B: Oceanfast, Australia; N: Builder/Sam Sorgiovanni; H: Aluminum; E: 2/1,492-hp Caterpillars

*Twenty-four sets of snorkel gear, 200 rods and reels, and a virtual armada of watertoys from surfboards to a 42-foot sportfisherman are aboard Aussie Rules. She’s spending the remainder of the summer chartering in the Mediterranean.
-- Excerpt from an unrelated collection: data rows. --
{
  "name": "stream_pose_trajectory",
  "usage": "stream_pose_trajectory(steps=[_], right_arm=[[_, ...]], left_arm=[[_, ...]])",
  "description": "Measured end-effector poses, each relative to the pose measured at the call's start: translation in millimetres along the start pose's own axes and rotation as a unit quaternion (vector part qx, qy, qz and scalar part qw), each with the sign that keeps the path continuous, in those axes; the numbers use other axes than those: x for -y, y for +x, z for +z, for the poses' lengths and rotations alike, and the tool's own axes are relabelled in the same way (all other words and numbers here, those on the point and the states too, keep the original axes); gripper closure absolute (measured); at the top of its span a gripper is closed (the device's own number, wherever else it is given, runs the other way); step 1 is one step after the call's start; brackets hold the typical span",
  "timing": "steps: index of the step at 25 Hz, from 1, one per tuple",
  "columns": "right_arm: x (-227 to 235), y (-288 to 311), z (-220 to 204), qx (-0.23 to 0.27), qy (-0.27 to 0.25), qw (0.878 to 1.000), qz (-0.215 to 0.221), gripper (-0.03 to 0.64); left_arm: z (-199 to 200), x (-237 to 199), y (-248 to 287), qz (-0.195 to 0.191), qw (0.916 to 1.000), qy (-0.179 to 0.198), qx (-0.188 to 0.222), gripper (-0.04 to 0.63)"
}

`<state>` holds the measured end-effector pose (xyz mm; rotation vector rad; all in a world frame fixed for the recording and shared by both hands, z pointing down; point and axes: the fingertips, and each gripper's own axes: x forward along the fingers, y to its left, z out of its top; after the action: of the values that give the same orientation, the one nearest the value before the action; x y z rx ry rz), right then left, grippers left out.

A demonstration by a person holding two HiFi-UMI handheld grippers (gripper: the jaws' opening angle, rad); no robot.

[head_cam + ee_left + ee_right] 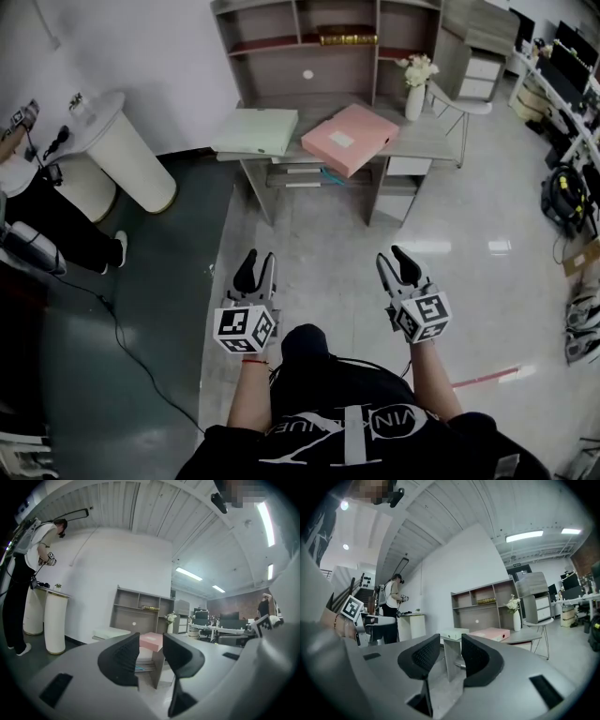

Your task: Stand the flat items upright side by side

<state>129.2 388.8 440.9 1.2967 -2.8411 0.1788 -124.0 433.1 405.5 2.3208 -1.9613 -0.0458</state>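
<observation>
Where pink box (350,139) overhangs desk (437,142) edge, floor (328,244) spreads; green box (255,131) beside.

left file (255,131) beside right file (350,139), on desk (427,141)

The person wore a black short-sleeved T-shirt (347,431) with white lettering (342,425) across the front, and a red bracelet (255,362) on the left wrist. The left gripper (259,258) and right gripper (394,255) had grey bodies, black ribbed pads (123,660) and black-and-white marker cubes (246,328).
</observation>
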Motion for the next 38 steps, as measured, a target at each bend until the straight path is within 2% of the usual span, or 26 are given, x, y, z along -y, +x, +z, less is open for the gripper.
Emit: stream_pose_trajectory(steps=[7,17,28,38], right_arm=[[21,20,-9,-0.010,0.009,1.000,-0.002,0.465],[77,88,-10,-0.029,0.015,0.999,-0.020,0.463],[137,157,-16,-0.061,0.035,0.996,-0.059,0.460],[183,239,-31,-0.089,0.046,0.992,-0.076,0.457]], left_arm=[[-13,-9,29,0.005,0.9998,-0.010,-0.019,0.440],[-12,-33,135,-0.014,0.9990,-0.030,-0.030,0.440],[-14,-46,258,-0.066,0.9951,-0.036,-0.064,0.440],[-29,-70,368,-0.103,0.9891,-0.049,-0.094,0.440]])
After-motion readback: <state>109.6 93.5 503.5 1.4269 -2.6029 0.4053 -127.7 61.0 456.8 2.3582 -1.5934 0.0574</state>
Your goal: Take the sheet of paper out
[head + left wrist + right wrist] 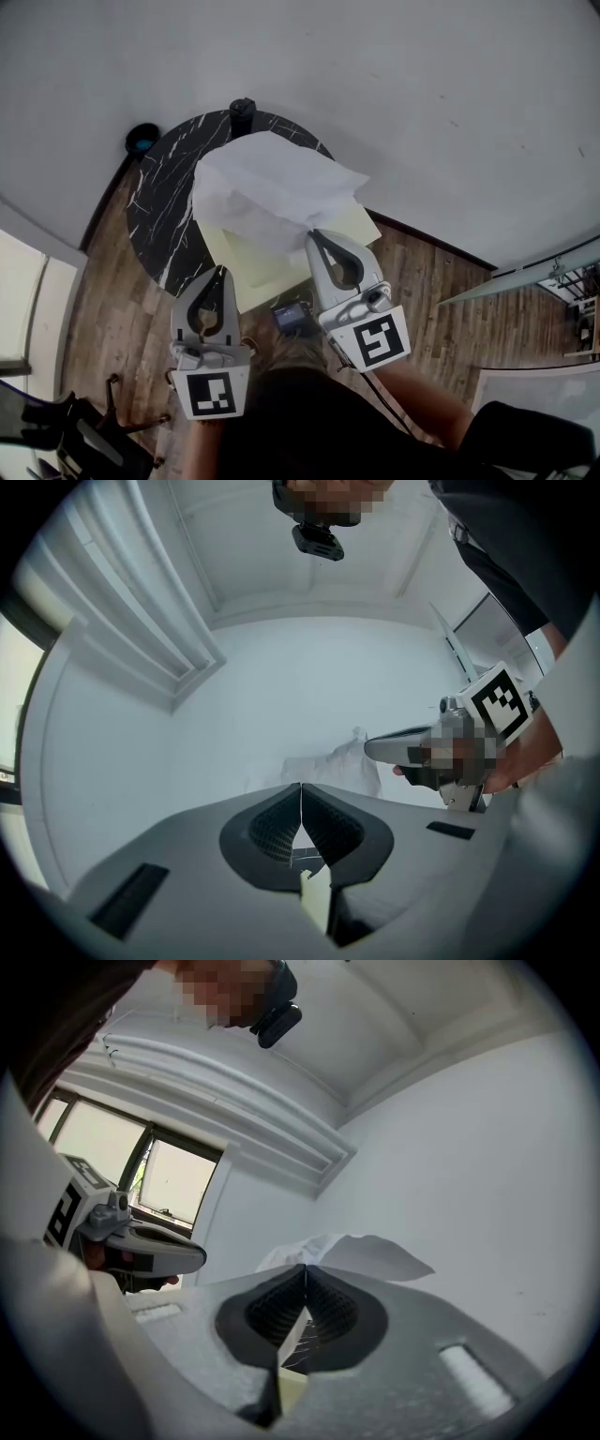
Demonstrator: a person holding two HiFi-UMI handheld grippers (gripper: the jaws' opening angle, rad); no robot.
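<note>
Though held over round black marble table point(164, 211), not yet judged fully out: found sheet of paper point(267, 183) bunched and crumpled across upper half of pale yellow folder point(253, 267). Unable to tell extent left inside folder, if any.

Found right gripper point(315, 236) pressed together on near edge of sheet. Confirmed in right gripper view: noted thin white ply caught between ribbed pads and crumpled bulk beyond tips. Found left gripper point(222, 272) likewise closed, pinching near left edge of folder; noted pale yellow strip between jaws in left gripper view. Counted 2 grips, 1 per item, set apart.

Judged sheet very light, thin and limp, close to tissue in behaviour; no stiffness to rely on. Liable to tear at pinch point or snag at folder mouth under sharp pull. Recommend hold well in from edge, on gathered or doubled portion rather than on 1 ply, and draw in line with folder opening against steady counter-hold. Judged folder flatter and stiffer, fit to take that counter-hold at rim. Rated slip risk low, tear risk higher.
</note>
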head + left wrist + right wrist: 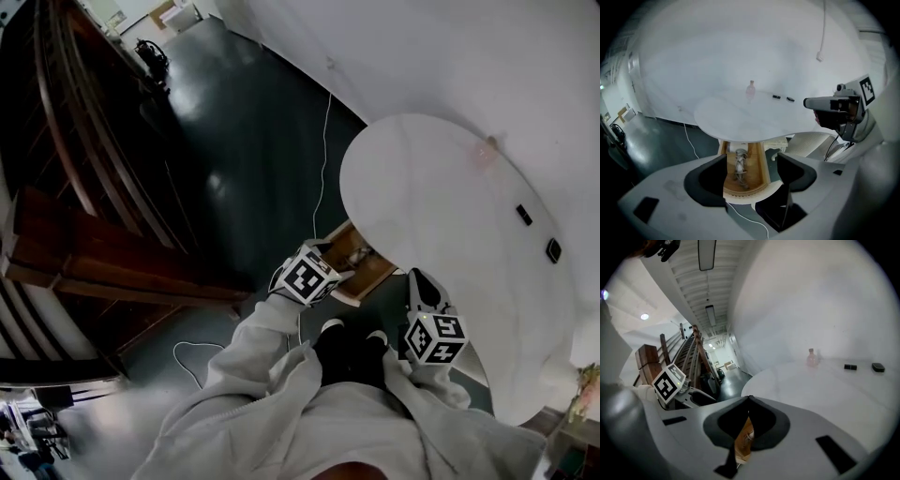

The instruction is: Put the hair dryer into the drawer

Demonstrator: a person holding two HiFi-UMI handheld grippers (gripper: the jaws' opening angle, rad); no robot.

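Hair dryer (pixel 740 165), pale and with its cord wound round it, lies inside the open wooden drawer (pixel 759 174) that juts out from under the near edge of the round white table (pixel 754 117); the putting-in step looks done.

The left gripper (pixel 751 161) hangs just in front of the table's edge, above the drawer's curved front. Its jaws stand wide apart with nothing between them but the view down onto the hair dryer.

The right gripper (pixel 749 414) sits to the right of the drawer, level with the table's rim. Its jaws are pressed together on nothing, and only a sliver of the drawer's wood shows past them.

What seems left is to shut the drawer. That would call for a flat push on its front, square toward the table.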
44. Amazon Express 220'11" · 1966/1984
This yacht straddles the design line between looking like a pleasurecraft and looking like a commercial ship. She was launched as a deep-sea fishing vessel but converted to a yacht in 1984, with additional work performed ten years later. Her bright-yellow radar and light masts and red communications dome make her hard to miss, as does the illustration of an eye on her bow.
B: Arsenale Venezia, Italy/Horten, Norway (conversion); N: Espen Øino Naval Architects (conversion); H: Steel; E: 1/1,710-hp Wickmann

45. Golden Shadow 219'0" · 1995
Golden Shadow pulled into Malta Super Yacht Services in Malta for some engineering work and painting in May, along with her “sister,” Golden Odyssey (see no. 19). Saudi Arabia’s Prince Khaled owns the two of them, though this sister is rugged-looking and has a blue hull. She’s used mostly as a support vessel and for diving.
B: Campbell Shipyard, USA; N: Francis & Francis; H: Steel; E: 2/2,656-hp Deutz-MWMs

46. Haida G 218'0" · 1929
Talk about fascinating tales. This lady was launched as Haida, but the U.S. Navy acquired her in World War II, when she served as a patrol boat. She returned to yacht service as Sarina, but was best known as Rosenkavalier during the 1980’s and 1990’s. Her current owner, who’s from Europe, bought her four years ago. She’s still powered by her original engines.
B: Friedrich Krupp Germania Werft, Germany; N: Cox & Stevens; H: Steel; E: 2/750-hp Krupps

47. Al Menwar 216'5" · 1987
Al Menwar gained about seven feet overall—and moved up about six places on our list—after a refit that wrapped up a few months ago. Much of the work focused on her transom; she now has an integral teak-lined swim platform that’s flanked by curving stairs to each side.
B: Cantieri Navale Nicolini, Italy; N: Builder; H: Steel; E: 2/4,155-hp MTUs

48. Astarte II 213'9" · 1988
Private cruising among the Greek and Italian islands is typically the order of the day for Astarte II. She belongs to a Greek shipping magnate.
B: Blohm & Voss, Germany; N: Builder/Ross Industries; H: Steel; E: 2/2,992-hp Deutz-MWMs

49. Wedge Too 213'3" · 2002
If the oiled-teak panels lining her superstructure don’t clue you in to the fact that this yacht is just a little out of the ordinary, then the fact that famed designer Philippe Starck is the mastermind behind her eclectic interior sure will. “Eclectic” is an understatement, actually—the Louis XVI writing desk in the owners’ stateroom is fitted with a 52-inch plasma TV, a throne-like seat in the main saloon has armrests in the shape of swans, and various other seats are made of wheelbarrows or in the shape of gnomes.
B: Feadship/De Vries Scheepsbouw, Holland; N: De Voogt Naval Architects/Phillipe Starck; H: Steel; E: 2/2,000-hp Caterpillars

* There’s an astounding 7,530 square feet of hardwood flooring used inside Wedge Too. In addition, Philippe Starck wanted her to feature marble ceiling and doors; thankfully Feadship convinced him they weren’t ideal from a weight standpoint.